■ EXERCISE AIM:
The data must be transcribed exactly, with no line missing.

■ GIVEN INFORMATION:
====================

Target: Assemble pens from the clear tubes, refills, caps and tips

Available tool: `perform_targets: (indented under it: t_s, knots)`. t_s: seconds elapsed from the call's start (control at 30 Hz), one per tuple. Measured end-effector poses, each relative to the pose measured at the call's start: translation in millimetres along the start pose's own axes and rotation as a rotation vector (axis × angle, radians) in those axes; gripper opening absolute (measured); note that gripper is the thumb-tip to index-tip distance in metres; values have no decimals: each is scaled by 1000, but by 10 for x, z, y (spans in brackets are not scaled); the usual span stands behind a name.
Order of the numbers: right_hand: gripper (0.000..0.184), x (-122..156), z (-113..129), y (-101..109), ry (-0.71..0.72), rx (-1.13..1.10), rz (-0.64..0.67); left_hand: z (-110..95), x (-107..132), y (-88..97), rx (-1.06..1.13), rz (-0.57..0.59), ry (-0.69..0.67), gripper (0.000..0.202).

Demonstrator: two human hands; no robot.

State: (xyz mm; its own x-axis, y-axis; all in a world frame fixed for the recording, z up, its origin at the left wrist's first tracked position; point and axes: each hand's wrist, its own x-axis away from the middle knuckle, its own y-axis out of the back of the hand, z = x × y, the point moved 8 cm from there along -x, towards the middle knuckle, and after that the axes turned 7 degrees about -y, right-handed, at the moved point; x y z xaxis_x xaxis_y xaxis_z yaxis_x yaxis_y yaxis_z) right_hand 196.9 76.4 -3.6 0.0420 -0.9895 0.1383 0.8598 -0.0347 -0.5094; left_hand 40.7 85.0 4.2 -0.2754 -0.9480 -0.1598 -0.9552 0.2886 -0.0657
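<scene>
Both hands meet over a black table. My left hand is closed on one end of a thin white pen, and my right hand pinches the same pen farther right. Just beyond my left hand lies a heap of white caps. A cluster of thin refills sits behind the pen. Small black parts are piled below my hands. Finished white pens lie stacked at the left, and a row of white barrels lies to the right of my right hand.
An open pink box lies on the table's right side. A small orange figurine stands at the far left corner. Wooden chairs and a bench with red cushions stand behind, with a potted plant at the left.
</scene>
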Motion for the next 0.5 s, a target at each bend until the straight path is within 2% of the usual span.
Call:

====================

■ RESPONSE BOX:
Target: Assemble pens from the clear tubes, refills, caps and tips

Available tool: `perform_targets: (indented under it: t_s, knots)`. t_s: seconds elapsed from the call's start (control at 30 Hz), one per tuple. Measured end-effector poses, each relative to the pose measured at the call's start: translation in millimetres along the start pose's own axes and rotation as a rotation vector (axis × angle, radians) in those axes; gripper opening absolute (measured); note that gripper is the thumb-tip to index-tip distance in metres; values have no decimals: each is scaled by 1000, but by 10 for x, z, y (spans in brackets are not scaled); the usual span stands behind a name.
Order of the numbers: right_hand: gripper (0.000..0.184), x (-122..156), z (-113..129), y (-101..109), ry (-0.71..0.72), rx (-1.13..1.10), rz (-0.64..0.67); left_hand: z (-110..95), x (-107..132), y (-88..97), rx (-1.06..1.13), rz (-0.57..0.59), ry (-0.69..0.67), gripper (0.000..0.202).

Demonstrator: two human hands; no robot.

State: (xyz mm; its own x-axis, y-axis; all in a world frame fixed for the recording, z up, its origin at the left wrist's first tracked position; point and axes: each hand's wrist, its own x-axis away from the middle knuckle, its own y-axis out of the back of the hand, z = x × y, the point moved 8 cm from there along -x, towards the middle knuckle, and after that the axes turned 7 degrees about -y, right-handed, at the moved point; x y z xaxis_x xaxis_y xaxis_z yaxis_x yaxis_y yaxis_z) right_hand 196.9 76.4 -3.6 0.0420 -0.9895 0.1383 0.8598 -0.0347 -0.5094; left_hand 40.7 85.0 4.2 -0.2754 -0.9480 -0.1598 -0.9552 0.2886 -0.0657
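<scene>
Both hands meet over a black table. My left hand is closed on one end of a thin white pen, and my right hand pinches the same pen farther right. Just beyond my left hand lies a heap of white caps. A cluster of thin refills sits behind the pen. Small black parts are piled below my hands. Finished white pens lie stacked at the left, and a row of white barrels lies to the right of my right hand.
An open pink box lies on the table's right side. A small orange figurine stands at the far left corner. Wooden chairs and a bench with red cushions stand behind, with a potted plant at the left.
</scene>
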Motion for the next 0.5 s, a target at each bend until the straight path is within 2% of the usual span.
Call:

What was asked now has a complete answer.